# Task details:
Line by line, give the data again exactly as it appears.

#####

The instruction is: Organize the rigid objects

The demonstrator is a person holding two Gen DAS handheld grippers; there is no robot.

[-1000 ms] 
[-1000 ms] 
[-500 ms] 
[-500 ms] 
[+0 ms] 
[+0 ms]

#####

# Solution:
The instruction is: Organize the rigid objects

The demonstrator is a person holding two Gen DAS handheld grippers; there is no robot.

[-1000 ms] 
[-1000 ms] 
[-500 ms] 
[-500 ms] 
[+0 ms] 
[+0 ms]

This exercise is done.